When I began my journey as an Entrepreneur, I was also beginning a new unexpected relationship, I’d moved to a new city and home, and my circle of friends had changed. At first I was focused more on the relationship than being a full time Entrepreneur.  Once we became settled into a routine, I began to work more on my business thus, we weren’t spending as much time together doing relationship things. Out of no where it seemed like hell broke lose.  As more time went by, we grew more distant, we constantly bombarded each other with arguments over small things and I found myself day dreaming about leaving the relationship. All we did was argue almost everyday, except when we were asleep.

A few months later, I didn’t know who we were anymore. We weren’t the same people we had started out being and I was questioning the choice I’d made. I was ready to give up and move on and had begun to plan my escape.

Side note: I had a full time job and I had fitness goals I wanted to meet which I was not dedicating my best towards. He also had a full time job and budding Entrepreneurship aspirations. Yet lingering in the background of our chaos was our relationship.  More and more I could feel resentment brewing every time he would ask me to cook or watch a movie. Why couldn’t he see I was busy and really wanting to get things going for us? Besides he was an Entrepreneur with dreams and goals, too, so why didn’t he understand? We definitely seemed to have to same end goals, but that wasn’t going to be enough to save our relationship and ensure we would be successful Entrepreneurs.

How did we get here?

We were initially operating on the same page but when we stopped doing things as a couple, eventually we didn’t communicate as much.

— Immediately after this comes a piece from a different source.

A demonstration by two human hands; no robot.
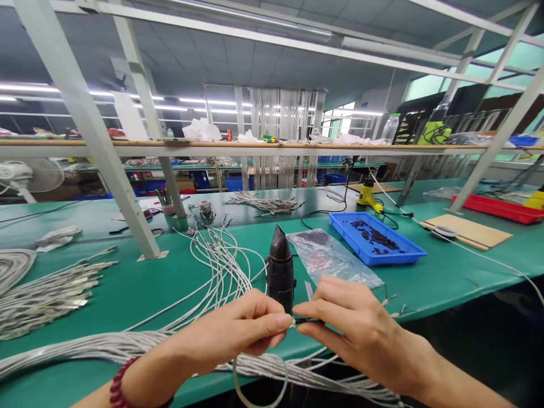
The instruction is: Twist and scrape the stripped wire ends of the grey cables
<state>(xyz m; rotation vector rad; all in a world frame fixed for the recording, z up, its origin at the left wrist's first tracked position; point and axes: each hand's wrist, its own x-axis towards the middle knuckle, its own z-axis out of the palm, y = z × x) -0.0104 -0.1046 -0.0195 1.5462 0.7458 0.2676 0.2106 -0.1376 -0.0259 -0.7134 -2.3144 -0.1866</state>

We would work late only to come home and work more on the businesses, we seemed to lose focus of one another.

(Hindsight) According to him, I had changed. He said I didn’t want to do the things we use to do because I was always busy texting, emailing, writing, posting on social media, and working outside of the house. Then when I wasn’t doing that, I was at the gym or asleep. Overall I had neglected him.

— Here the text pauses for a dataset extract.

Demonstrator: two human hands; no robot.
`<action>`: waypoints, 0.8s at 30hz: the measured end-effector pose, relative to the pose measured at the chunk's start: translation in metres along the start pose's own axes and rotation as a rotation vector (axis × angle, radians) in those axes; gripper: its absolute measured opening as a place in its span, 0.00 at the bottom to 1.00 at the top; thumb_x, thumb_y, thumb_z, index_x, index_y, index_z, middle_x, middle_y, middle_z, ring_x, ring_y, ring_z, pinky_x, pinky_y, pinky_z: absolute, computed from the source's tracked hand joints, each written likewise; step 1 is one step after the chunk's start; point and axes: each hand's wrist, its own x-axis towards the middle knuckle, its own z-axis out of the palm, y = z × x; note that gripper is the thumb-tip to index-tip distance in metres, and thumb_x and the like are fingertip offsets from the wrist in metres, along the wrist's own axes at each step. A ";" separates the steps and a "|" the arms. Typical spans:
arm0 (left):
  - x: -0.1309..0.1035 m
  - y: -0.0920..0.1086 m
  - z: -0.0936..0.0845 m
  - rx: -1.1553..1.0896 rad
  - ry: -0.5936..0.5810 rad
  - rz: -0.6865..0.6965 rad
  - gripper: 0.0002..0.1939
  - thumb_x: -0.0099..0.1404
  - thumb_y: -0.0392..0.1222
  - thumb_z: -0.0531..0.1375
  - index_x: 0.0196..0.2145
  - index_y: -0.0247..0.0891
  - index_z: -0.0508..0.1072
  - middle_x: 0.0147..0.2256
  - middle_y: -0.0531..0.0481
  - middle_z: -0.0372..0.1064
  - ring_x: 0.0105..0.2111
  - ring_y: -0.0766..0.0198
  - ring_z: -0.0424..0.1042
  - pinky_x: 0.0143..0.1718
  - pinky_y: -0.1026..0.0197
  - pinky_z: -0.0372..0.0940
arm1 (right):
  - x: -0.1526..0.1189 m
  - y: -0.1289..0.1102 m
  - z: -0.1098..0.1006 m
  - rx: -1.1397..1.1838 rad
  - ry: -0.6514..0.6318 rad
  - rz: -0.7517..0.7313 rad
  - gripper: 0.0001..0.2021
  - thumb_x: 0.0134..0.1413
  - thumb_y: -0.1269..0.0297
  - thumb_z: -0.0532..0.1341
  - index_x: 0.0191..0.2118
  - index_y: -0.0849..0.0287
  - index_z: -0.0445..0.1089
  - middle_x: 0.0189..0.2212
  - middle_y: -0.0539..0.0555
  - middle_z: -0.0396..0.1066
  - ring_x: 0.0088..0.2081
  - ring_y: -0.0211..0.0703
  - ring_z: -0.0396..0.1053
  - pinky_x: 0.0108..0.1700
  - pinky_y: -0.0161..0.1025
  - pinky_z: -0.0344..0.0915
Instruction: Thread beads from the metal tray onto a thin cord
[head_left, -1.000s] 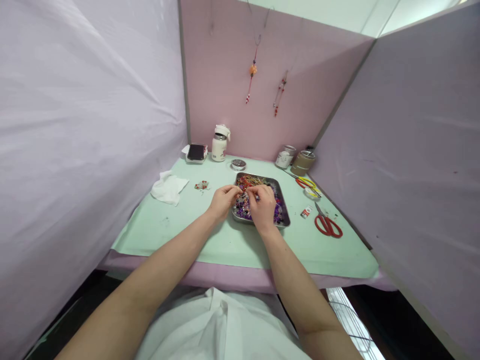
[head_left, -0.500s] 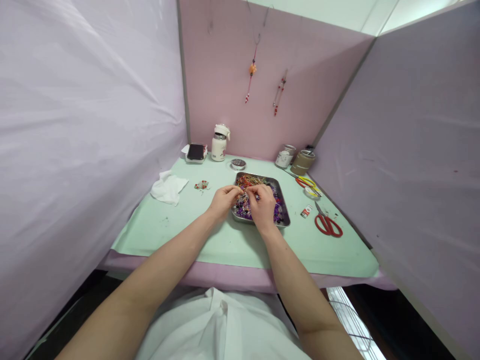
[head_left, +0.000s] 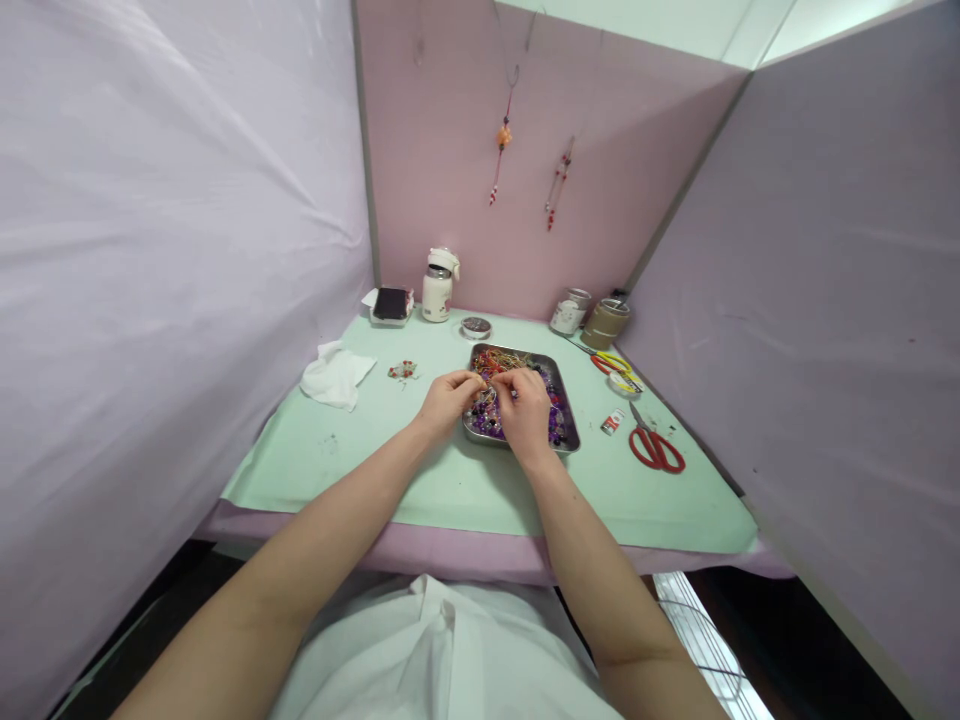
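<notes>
Your left fingers and right fingers are closing in narrow pinches, tips nearly meeting, and both seem to be holding a fine pale strand; its ends are too small to make out. Your left hand and right hand are hovering over the metal tray, which is sitting around the middle of the table, well back from the front edge. Purple beads are filling its near part, and red and gold strands are lying toward its far side.

By the look of it, you are doing a fine threading or tying step. The next move is probably calling for steady wrists, a firm left pinch and small fingertip adjustments on the right, without snagging the loose strands.

Farther out, a red beaded cluster is lying toward the table's left edge, beside a white cloth. Red-handled scissors are resting near the right edge, and a white bottle is standing near the back-left corner.
</notes>
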 end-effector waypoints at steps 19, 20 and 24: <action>-0.011 0.007 0.003 0.274 -0.008 0.201 0.09 0.56 0.43 0.57 0.26 0.35 0.73 0.22 0.54 0.65 0.25 0.68 0.61 0.29 0.65 0.57 | 0.000 -0.002 0.000 0.187 0.024 0.211 0.05 0.53 0.68 0.58 0.28 0.58 0.70 0.28 0.52 0.71 0.34 0.42 0.68 0.40 0.40 0.63; -0.011 0.007 0.004 0.258 -0.008 0.194 0.09 0.56 0.44 0.58 0.27 0.35 0.73 0.23 0.54 0.65 0.25 0.68 0.61 0.29 0.65 0.57 | 0.000 -0.002 0.000 0.196 0.030 0.217 0.05 0.53 0.68 0.58 0.28 0.58 0.70 0.28 0.52 0.71 0.34 0.42 0.68 0.40 0.40 0.63; -0.009 0.005 0.005 0.154 0.016 0.178 0.12 0.53 0.46 0.62 0.31 0.34 0.74 0.26 0.52 0.69 0.27 0.68 0.64 0.31 0.65 0.59 | 0.000 -0.003 -0.002 0.193 0.045 0.212 0.06 0.53 0.67 0.58 0.28 0.58 0.70 0.29 0.52 0.71 0.34 0.42 0.68 0.39 0.40 0.64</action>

From my perspective, I had more to do than he did at that moment and my dreams were taking off. I was having to divide my time even more between work and building a solid business. He wanted our usual rituals to stay the same, but it was taking up time I wanted to use for building.

Slowly we were drifting apart.

The day finally came when we had to make a decision. Yet still, I was afraid I’d lose him but I was more afraid I’d lose myself if I didn’t follow my calling.  Now let me state that being an Entrepreneur was the vessel I had chosen to take in following my purpose.

Here I was…….fed up. I’d paid for my business materials, websites, and I finally had a team to back me up. More importantly, I finally had the opportunity to do something and have mass media be a part of it. But lingering in the background was our relationship which was becoming toxic. More days were occurring where there was name calling, disrespect, stone walling, the silent treatment, blame and resentment between us. Yet when I peeled back the layers there stood the man I had vowed to love through sickness and in health, my life partner. What kind of woman would I be to go back on my word just to pursue my dreams? What kind of woman would I be to fail myself and never do what I was put here to do?

Something had to give and I wasn’t going to give up neither my relationship nor my dreams. I took a few days to own up to all the things I had become and determine wanted in life. I listed my own abilities and developmental needs and I listed what I wanted and needed from my relationship then I rated them in terms of how I felt. I drafted a plan of how I saw us working through things and what I needed to change within myself to make it happen.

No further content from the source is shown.